(Twitter)
  • A large banner was erected to protest "bad guest service" outside the Taj hotel in Cape Town.
  • The hotel says it knows who the unhappy guest is, but they are not currently engaging with the person.
  • Two years ago, the hotel was hit by a backlash after it demanded silence from Cape Malay choirs. 

An angry guest has apparently erected a large banner outside a Cape Town hotel to protest "bad guest service". 

The unnamed person objected to missing valuables and "incompetent" management, imploring others not to stay at the Taj hotel in Cape Town. The banner was erected opposite the hotel in Wale Street on Tuesday morning.

A representative of the hotel told Business Insider South Africa that managers know who the unhappy guest is, but they are not engaging with the person at present. She said the hotel is not commenting on the incident, which was referred to the hotel group's head office in India. Business Insider South Africa contacted the Taj group for comment.

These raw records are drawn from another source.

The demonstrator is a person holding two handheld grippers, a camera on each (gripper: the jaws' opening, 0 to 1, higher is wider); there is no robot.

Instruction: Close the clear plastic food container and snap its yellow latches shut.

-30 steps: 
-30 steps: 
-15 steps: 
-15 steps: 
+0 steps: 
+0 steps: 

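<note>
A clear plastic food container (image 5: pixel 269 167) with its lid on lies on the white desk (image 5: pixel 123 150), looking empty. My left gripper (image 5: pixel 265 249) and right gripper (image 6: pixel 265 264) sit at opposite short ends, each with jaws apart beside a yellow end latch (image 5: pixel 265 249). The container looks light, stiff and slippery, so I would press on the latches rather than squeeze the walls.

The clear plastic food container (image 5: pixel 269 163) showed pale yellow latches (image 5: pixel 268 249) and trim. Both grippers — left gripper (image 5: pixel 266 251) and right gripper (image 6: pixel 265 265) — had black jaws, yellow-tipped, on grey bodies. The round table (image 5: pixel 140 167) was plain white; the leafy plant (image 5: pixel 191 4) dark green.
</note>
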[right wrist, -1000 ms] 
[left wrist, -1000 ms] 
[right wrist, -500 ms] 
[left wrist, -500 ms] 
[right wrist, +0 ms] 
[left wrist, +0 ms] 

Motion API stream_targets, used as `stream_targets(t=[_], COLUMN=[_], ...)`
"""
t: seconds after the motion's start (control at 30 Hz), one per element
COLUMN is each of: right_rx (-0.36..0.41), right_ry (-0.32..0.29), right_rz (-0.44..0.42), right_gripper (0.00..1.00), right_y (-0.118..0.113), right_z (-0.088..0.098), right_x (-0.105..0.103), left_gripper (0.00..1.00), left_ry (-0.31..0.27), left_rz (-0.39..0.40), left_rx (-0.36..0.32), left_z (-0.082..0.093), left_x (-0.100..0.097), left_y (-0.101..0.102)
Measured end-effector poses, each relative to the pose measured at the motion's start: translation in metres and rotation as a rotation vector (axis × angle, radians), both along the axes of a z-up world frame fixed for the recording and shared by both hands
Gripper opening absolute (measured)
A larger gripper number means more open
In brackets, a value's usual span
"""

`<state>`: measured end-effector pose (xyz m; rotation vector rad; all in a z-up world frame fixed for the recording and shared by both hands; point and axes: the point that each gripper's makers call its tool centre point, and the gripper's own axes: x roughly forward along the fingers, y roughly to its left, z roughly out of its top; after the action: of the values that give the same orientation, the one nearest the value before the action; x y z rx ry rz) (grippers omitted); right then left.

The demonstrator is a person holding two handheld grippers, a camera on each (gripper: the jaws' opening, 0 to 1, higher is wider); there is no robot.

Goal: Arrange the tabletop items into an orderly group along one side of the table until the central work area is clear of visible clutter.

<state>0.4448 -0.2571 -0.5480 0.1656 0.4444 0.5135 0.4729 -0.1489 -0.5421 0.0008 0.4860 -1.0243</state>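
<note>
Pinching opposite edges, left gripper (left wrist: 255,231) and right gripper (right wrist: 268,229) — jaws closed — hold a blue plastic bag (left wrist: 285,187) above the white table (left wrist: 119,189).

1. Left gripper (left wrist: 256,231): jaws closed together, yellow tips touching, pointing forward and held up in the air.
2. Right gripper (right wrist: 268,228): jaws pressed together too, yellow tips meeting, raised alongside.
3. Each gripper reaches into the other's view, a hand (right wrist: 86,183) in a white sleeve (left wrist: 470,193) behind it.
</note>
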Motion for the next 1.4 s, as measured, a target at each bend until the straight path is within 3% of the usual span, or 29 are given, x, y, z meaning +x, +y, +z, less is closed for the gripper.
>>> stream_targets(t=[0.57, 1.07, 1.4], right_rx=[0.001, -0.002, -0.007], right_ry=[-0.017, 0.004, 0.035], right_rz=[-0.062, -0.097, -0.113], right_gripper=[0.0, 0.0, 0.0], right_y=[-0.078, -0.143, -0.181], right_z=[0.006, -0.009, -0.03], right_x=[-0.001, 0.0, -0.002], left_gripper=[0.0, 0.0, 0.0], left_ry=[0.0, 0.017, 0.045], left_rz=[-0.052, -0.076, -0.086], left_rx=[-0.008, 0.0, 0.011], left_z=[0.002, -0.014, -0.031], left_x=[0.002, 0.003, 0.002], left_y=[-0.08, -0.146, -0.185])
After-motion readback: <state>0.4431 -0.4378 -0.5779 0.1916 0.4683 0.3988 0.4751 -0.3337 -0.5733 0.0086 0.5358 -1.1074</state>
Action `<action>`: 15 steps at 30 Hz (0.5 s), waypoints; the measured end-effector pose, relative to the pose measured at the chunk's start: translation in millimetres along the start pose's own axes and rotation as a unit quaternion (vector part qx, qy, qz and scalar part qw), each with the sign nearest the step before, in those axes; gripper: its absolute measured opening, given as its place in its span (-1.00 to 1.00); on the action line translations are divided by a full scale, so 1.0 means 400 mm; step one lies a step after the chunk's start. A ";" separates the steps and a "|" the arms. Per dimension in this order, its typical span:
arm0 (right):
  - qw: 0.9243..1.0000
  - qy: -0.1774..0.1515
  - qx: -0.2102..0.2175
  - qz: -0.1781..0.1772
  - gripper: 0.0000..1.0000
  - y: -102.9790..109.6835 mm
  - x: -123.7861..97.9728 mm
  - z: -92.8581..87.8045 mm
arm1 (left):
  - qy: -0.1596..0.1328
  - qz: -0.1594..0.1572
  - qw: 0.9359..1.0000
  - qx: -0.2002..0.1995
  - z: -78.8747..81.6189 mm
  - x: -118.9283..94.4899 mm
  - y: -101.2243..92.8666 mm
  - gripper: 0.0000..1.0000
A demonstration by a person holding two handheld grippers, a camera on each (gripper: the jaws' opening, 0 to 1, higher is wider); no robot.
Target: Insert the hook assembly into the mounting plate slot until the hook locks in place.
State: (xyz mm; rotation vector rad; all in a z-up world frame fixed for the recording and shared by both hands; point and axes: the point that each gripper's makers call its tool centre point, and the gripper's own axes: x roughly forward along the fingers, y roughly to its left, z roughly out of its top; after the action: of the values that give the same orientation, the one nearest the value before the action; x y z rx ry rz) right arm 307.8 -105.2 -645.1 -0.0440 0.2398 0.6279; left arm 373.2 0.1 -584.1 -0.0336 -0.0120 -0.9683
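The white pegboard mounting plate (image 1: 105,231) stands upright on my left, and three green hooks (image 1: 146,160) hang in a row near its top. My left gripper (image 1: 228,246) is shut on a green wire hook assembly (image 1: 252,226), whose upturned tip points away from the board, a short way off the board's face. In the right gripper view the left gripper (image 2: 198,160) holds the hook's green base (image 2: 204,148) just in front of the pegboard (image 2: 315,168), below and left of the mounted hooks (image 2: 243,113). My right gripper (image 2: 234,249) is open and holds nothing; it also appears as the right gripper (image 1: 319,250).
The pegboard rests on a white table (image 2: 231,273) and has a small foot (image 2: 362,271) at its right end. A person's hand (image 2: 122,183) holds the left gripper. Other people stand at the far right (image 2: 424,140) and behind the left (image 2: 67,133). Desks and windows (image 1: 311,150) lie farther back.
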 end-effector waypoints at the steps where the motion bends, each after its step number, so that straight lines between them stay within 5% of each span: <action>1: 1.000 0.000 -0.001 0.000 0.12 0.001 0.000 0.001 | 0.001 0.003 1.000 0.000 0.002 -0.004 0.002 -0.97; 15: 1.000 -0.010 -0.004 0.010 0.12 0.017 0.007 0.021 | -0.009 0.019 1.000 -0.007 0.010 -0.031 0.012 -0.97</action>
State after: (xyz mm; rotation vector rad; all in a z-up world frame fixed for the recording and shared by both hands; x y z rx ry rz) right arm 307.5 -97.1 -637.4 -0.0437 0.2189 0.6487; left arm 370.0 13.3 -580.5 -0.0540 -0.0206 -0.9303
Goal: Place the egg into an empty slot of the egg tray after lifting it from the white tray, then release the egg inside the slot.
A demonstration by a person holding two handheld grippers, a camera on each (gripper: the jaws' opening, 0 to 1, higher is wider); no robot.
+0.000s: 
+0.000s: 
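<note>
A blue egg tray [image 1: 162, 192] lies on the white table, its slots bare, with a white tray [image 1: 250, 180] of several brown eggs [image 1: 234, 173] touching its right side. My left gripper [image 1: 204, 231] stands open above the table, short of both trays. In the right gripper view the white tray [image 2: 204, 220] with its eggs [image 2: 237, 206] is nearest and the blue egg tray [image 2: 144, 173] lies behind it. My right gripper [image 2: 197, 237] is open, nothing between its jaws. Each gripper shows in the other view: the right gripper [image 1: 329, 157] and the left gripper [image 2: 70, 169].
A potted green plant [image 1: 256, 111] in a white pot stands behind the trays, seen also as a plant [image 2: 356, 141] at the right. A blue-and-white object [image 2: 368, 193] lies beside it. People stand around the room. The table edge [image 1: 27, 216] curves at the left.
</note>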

The banner has since been removed.

Four years ago, a Cell C customer put up a giant banner on Beyers Naude Drive in Sandton following a billing dispute.

The customer won a court bid to keep the banner up after the High Court in Johannesburg dismissed an urgent application with costs by Cell C to have it removed.

Previous controversy

The Taj in Cape Town generally received positive reviews on Trip Advisor, with 2,000 previous guests giving it an average rating of 4.5 (out of 5). It is ranked as number 25 out of 114 hotels in Cape Town.

But the Taj came under fire two years ago after requesting that Cape Malay choirs keep silent when passing the hotel during their New Year's Day parade, so as not to disturb sleeping guests.

At the time, the hotel issued a public apology - but the ANC demanded that it apologise directly to minstrel groups and Cape Malay choirs.

"The ANC deplores this request to have complete silence for a mere walk past when the minstrels (...) celebrate their slave tradition and expression of freedom for more than a century now," it said in a statement.